In its annual rating of Australia's 15 unclaimed super funds, research house the Heron Partnership could only award one, AUSfund, the top score of five stars.
"Our research has revealed that there is a wide gap between the overall quality of AUSfund and the other ERFs in the market," The Heron Partnership managing director Chris Butler said.
The study found multiple problems with the other ERFs, such as excessive fees and unclear fee structures.
It also identified a lack of clear investment objectives and reporting criteria and the use of external investment advisers. It was also critical of outdated Product Disclosure Statements (PDS) on websites.
Butler said while the average account balance in an ERF is low, at around $1100, most funds are charging the consumer between 1.4 per cent and 8 per cent of their assets in annual fees, in contrast to the average 2 per cent fees that retail super funds charge.

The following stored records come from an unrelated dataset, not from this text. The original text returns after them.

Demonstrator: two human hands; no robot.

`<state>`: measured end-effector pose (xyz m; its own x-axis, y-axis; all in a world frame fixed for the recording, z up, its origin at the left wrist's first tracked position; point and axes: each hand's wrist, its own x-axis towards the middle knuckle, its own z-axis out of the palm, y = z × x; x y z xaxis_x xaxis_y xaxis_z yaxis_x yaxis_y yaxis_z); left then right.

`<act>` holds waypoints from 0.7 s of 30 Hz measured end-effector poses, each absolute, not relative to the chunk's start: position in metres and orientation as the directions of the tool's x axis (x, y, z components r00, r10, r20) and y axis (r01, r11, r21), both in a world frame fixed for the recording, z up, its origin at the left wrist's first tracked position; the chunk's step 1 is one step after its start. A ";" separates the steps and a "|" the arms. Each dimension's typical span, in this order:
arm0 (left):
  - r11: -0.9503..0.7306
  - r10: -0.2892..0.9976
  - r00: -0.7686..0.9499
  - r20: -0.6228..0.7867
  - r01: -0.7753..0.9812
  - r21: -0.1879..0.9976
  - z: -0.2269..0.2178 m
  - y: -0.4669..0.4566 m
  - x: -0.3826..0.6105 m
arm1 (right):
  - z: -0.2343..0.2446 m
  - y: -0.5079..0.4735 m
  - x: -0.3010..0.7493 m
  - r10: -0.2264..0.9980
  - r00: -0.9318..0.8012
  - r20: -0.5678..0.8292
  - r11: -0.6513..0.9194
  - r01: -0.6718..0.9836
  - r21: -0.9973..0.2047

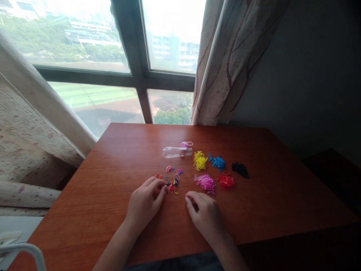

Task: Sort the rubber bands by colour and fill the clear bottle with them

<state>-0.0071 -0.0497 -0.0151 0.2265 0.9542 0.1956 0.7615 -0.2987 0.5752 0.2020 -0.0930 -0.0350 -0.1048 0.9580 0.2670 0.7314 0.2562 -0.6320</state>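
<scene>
Your reddish-brown surface (84, 210) bears a clear bottle (175, 152) on its side, a pink cap (184, 144) beside its neck, a yellow pile (200, 162) of small loops, a blue pile (219, 163), a black pile (239, 170) and, nearer you, a pink pile (207, 183) and a red pile (226, 181); mixed-colour loops (175, 183) lie scattered to their left

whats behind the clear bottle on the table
Behind the clear bottle, near its right end, is a pink looped piece. Any part of it covered by the bottle can't be seen.

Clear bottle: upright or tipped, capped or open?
Tipped and open: clear bottle lies on its side, bare neck to the right, pink cap off beside it.
</scene>
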 end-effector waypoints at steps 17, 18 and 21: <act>-0.533 0.843 0.453 0.290 0.777 0.335 -0.015 -0.054 0.004 | -0.031 -0.091 0.199 0.955 -0.144 0.258 0.274 0.760 -0.589; -0.547 0.834 0.479 0.274 0.783 0.296 -0.014 -0.054 0.006 | -0.031 -0.091 0.199 0.955 -0.147 0.259 0.277 0.757 -0.592; -0.578 0.814 0.539 0.214 0.789 0.210 -0.011 -0.052 0.011 | -0.032 -0.090 0.200 0.954 -0.149 0.260 0.280 0.751 -0.598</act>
<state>0.0115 -0.0523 -0.0109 0.5394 0.8143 0.2144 0.7888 -0.5778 0.2099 0.1997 -0.0903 -0.0322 -0.1487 0.9542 0.2595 0.7515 0.2797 -0.5976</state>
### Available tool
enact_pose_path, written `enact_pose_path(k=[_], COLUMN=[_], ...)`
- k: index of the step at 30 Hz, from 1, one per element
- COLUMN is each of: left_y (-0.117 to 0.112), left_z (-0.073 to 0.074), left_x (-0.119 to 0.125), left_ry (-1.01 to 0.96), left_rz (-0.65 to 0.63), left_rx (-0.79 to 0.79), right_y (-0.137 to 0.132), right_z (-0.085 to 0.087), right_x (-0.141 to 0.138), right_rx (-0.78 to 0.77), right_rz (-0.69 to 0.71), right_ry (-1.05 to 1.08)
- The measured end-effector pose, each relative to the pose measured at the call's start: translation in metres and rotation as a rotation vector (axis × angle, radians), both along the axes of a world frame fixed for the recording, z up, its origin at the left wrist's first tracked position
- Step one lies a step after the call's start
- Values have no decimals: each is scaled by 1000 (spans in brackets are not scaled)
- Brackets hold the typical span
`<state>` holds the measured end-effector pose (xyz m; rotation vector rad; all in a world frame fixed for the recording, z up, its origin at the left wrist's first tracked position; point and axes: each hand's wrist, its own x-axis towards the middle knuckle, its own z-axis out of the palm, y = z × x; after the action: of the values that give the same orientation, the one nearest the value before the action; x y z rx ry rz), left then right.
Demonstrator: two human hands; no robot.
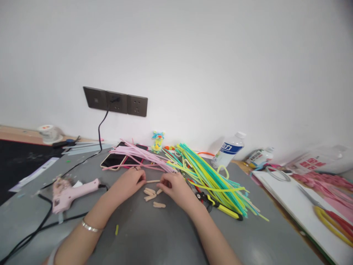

"The [ERFs] are quite happy to get the fees and we think they're excessive," he said.
Only nine out of the 15 had websites, and only five of these had links to the Australian Taxation Office's Superseeker website.
"It should be easy for people to access their ERF," Butler said.
"Not enough effort is being put into making it easy for the members."
Around one-third of Australia's workforce has money tied up in lost super funds with total assets estimated at $5.4 billion.
"[ERFs] are becoming an important part of the marketplace because the average assets that people have in ERFs is increasing and more people are going into them," Butler said.